Search code examples
pythonpandaspandas-styles

how to highlight and format a given column?


Consider the simple example below

df = pd.DataFrame({'text' : ['hello world'],
                   'var1' : [0.1],
                   'var2' : [0.2]})

#this highlights the highest number in red
def highlight_max(s, props = ''):
    return np.where(s == np.nanmax(s.values), props, '')

#this turns the numbers into percentages
df.style.format({'var1' : '{:,.2%}'.format,
                 'var2' : '{:,.2%}'.format})

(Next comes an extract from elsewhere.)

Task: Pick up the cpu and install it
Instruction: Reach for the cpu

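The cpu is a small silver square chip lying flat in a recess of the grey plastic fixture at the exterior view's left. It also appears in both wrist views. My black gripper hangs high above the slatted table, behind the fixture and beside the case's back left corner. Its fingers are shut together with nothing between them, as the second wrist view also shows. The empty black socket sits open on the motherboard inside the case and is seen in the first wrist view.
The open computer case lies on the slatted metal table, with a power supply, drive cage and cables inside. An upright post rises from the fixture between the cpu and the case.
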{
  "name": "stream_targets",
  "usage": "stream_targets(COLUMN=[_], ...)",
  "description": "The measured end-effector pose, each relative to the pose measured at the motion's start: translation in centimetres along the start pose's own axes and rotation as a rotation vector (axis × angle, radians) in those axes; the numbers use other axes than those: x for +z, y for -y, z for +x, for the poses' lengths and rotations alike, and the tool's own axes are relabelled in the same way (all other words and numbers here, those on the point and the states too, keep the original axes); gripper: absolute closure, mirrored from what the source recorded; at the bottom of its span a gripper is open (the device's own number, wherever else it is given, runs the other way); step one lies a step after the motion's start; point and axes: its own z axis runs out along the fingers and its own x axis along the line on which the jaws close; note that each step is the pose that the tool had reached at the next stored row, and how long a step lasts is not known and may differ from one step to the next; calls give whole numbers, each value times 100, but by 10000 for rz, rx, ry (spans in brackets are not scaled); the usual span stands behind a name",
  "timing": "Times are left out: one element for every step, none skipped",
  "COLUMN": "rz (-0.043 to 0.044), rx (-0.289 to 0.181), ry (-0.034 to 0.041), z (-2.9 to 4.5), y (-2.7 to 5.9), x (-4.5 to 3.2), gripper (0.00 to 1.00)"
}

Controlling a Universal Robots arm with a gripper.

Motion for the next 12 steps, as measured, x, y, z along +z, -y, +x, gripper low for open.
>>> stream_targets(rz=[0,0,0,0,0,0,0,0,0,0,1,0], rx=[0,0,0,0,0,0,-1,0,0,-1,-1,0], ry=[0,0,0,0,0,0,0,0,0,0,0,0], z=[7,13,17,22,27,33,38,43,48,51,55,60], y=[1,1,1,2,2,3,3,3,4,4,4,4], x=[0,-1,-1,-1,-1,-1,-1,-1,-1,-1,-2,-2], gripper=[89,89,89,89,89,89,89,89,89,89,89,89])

I am trying to automatically highlight the highest number (by rows) in red AND format any number into percentage. I have the two pieces separately but I do not know how to do this in just one .style call. Any ideas?

Thanks!


Solution

  • highlight_max is a builtin function, we can chain calls to produce a styled table, or store the styler as a variable and reuse it to apply multiple styles:

    numeric_cols = ['var1', 'var2']
    (
        df.style.highlight_max(color='red', axis=1, subset=numeric_cols)
            .format('{:,.2%}'.format, subset=numeric_cols)
    )
    

    Or

    numeric_cols = ['var1', 'var2']
    styler = df.style
    styler.highlight_max(color='red', axis=1, subset=numeric_cols)
    styler.format('{:,.2%}'.format, subset=numeric_cols)
    

    The user-defined function can be used as well by using Styler.apply on axis=1 and defining props to the desired CSS styles:

    #this highlights the highest number in red
    def highlight_max(s, props = ''):
        return np.where(s == np.nanmax(s.values), props, '')
    
    numeric_cols = ['var1', 'var2']
    #this turns the numbers into percentages
    (
        df.style
            .apply(highlight_max, props='background-color: red',
                   subset=numeric_cols, axis=1)
            .format('{:,.2%}'.format, subset=numeric_cols)
    )
    

    All options produce styled DataFrame:

    styled dataframe


    If needed the numeric_cols list of columns can be generated dynamically with something like:

    numeric_cols = df.select_dtypes(include='number').columns
    

    Or:

    numeric_cols = df.columns[(df.dtypes == 'int64') | (df.dtypes == 'float64')]